Problem description: In the listing below, count every line that contains "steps". Give nothing but the number.

Data block:
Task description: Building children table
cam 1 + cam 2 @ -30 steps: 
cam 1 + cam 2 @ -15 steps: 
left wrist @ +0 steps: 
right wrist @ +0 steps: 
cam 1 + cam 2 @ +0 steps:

Your solution: 5